Overseas, Asian stocks rose on Tuesday as investors were optimistic about the global economic recovery and expectations of low-interest rates.

Markets rose led by Nikkei after Japan's Fin Min said that economy recovering faster than it did after the financial crisis, while Chinese markets remain closed for Lunar Holiday.

US equity markets were closed on account of President's Day holiday. Futures, however, gained as investors hope for more stimulus from Govt. and speedy economic recovery.

European markets, however, opened lower by the afternoon session, as investors booked profits after the Euro zone's fourth-quarter GDP falls less than earlier estimated. European Union's statistics office Eurostat said GDP in the 19 countries sharing the euro contracted 0.6% quarter-on-quarter in the October-December period.

Vinod Nair, Head of Research at Geojit Financial Services said,"Market, though volatile, kept its momentum during the morning hours, however, failing to hold on to it due to a weak opening of European markets. The downfall was aggravated by private banks, IT and FMCG stocks while mid and small caps continued their outperformance. Increased interest was seen in PSU Banks as the government shortlisted four banks for privatisation. The Indian market has been absorbing the global trend these days and we expect that to continue due to the lack of any major domestic event."

On the currency front, Indian rupee depreciated to 72.775, compared with its previous closing of 72.68. On the coronavirus front, the World Health Organization gave emergency use approval to AstraZeneca's Covid-19 vaccines on Monday.

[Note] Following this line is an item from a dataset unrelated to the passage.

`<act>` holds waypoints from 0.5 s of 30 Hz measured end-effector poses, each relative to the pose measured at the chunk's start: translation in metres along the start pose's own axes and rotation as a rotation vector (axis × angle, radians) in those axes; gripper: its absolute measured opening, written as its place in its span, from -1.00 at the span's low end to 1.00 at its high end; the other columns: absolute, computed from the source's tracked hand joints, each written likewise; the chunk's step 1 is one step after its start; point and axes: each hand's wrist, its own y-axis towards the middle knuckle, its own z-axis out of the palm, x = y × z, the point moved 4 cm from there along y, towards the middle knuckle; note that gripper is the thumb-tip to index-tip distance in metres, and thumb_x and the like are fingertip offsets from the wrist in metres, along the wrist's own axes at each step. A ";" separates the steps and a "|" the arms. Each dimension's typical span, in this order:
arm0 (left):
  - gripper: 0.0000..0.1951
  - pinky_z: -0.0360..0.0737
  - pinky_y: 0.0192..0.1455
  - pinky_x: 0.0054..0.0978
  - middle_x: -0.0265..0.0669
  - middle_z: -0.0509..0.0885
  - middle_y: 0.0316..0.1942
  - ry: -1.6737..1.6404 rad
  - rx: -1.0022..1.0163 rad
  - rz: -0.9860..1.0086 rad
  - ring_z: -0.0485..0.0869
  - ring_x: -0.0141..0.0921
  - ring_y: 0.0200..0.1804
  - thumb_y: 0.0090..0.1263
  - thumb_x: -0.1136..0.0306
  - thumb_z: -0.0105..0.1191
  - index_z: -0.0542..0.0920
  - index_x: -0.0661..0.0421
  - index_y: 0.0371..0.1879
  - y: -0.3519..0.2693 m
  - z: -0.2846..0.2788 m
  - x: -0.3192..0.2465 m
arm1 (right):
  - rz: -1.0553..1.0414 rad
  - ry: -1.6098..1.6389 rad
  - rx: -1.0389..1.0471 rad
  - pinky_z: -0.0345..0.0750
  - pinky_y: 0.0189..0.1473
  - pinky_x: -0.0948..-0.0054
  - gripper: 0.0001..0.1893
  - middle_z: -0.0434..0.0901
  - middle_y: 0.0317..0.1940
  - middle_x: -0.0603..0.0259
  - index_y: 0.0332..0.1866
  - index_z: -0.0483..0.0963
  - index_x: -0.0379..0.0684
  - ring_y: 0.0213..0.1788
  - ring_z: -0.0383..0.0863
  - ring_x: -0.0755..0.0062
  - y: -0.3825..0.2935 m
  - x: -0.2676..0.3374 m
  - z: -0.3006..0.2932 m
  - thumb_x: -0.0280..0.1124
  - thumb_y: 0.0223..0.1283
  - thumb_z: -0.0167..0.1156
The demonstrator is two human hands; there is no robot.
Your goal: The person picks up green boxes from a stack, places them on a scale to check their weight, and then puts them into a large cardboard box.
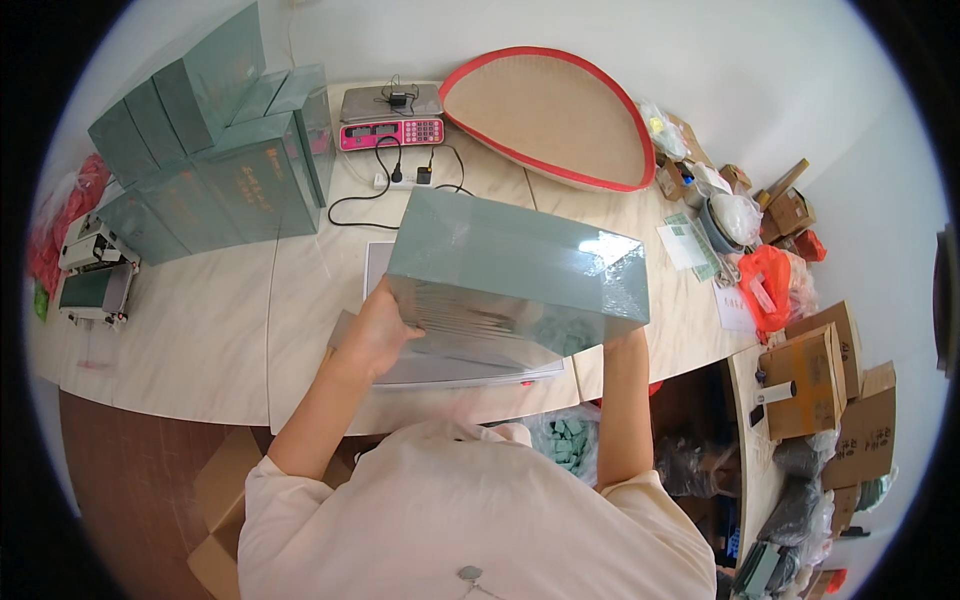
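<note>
A large grey-green box (510, 251) in glossy clear film is held up before me, tilted, over the table. My left hand (379, 330) grips its left end, thumb along the near side. At the right end my right hand (626, 339) supports the box from below, with its fingers mostly hidden. Beneath the box lies a flat grey panel with a pale frame (465, 373), bearing a small red switch at its front edge; the box covers most of it.
Similar green boxes (255, 180) are stacked at the back left, near a small machine (97, 270). A pink-fronted scale (391, 133), power strip (409, 180) and red-rimmed woven tray (547, 112) stand behind. Bags and cardboard boxes (802, 382) crowd the right; a bag of green pieces (568, 442) sits below.
</note>
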 end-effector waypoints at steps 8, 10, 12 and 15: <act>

Expressing views on markets closing, Sameet Chavan (Chief Analyst-Technical and Derivatives, Angel Broking) said," Yesterday's strong close coupled with favourable global cues in the morning, our markets managed to carry their momentum at the opening today. However, since we reached a crucial resistance zone of 15380 - 15500, markets saw some profit booking at higher levels. We remain cautious and advise against creating aggressive longs now. For the coming session, 15380 - 15430 remains to be a key resistance; whereas on the lower side, further weakness is possible after breaking below 15240. In this scenario, 15175 - 15100 can be retested."

Ashis Biswas, Head of Technical Research at CapitalVia Global Research said," Nifty 50 Index is still holding above the support level of 15250. It is critical to sustaining above the 15250 Nifty50 Index level to keep the short-term positive trend intact. It has observed volatility to expand in today's trading session indicating profit booking and stock distribution at a higher market level. Investors should buy on a breakout of 15370 and look for an exit around 15520. Overall, the investor should maintain a stop at 15250."